▶ Work to be completed
What I need is an exact repeat of the lines from the one with "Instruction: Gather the" through the end of the listing below. Leave out every picture.
Provided data START
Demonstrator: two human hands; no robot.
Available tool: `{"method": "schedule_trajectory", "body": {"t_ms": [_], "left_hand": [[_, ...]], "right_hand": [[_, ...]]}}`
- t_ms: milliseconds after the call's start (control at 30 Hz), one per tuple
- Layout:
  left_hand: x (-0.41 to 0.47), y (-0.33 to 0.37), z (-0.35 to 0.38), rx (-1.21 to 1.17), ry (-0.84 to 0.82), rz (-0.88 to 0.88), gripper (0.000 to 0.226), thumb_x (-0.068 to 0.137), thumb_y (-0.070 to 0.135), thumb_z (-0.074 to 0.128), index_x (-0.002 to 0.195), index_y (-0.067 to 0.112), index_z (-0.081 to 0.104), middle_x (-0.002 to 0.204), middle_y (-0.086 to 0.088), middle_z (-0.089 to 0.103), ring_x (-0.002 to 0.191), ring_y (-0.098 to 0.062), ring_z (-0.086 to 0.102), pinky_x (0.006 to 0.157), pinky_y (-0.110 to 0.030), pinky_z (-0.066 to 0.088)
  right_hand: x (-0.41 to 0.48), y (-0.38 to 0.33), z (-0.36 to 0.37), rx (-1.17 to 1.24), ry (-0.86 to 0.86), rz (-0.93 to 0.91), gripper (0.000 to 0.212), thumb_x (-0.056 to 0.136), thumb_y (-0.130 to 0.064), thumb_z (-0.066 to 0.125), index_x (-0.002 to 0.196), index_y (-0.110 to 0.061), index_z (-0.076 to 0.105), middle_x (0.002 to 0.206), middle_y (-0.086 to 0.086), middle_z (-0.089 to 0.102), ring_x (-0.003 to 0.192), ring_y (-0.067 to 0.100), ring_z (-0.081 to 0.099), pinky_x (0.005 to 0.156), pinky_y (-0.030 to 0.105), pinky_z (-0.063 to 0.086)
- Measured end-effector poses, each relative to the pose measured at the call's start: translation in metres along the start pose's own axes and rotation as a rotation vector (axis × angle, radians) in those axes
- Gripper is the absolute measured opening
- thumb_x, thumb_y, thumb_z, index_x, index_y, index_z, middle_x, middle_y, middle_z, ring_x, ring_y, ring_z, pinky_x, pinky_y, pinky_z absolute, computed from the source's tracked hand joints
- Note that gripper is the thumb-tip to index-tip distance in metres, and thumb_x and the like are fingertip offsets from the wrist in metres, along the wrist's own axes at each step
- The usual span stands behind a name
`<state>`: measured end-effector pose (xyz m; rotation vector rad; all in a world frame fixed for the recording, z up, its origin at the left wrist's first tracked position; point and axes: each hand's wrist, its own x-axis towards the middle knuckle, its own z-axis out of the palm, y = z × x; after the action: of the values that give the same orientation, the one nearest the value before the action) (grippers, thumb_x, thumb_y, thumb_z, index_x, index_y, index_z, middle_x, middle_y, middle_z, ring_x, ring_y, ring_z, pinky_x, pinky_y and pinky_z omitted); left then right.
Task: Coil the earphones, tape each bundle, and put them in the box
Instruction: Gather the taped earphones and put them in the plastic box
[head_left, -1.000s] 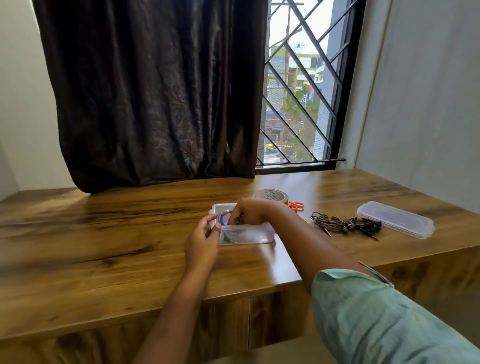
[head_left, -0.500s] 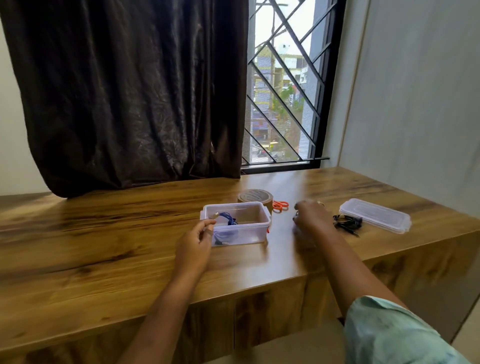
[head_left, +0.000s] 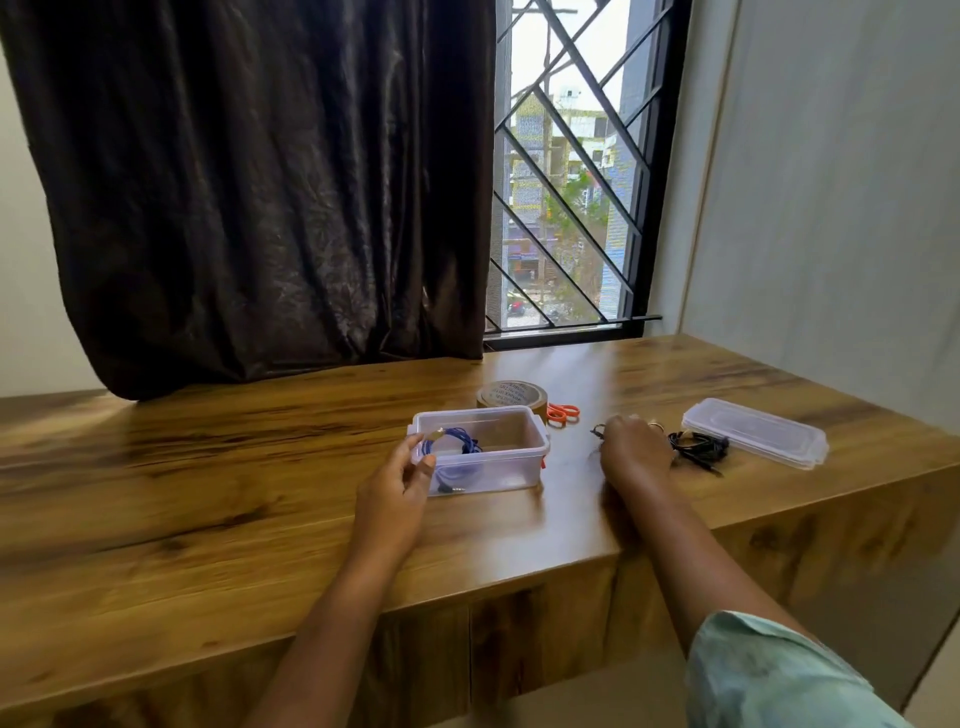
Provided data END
▶ Answer area
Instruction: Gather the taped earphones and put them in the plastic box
[head_left, -1.000s] 
[head_left, -0.500s] 
[head_left, +0.000s] 

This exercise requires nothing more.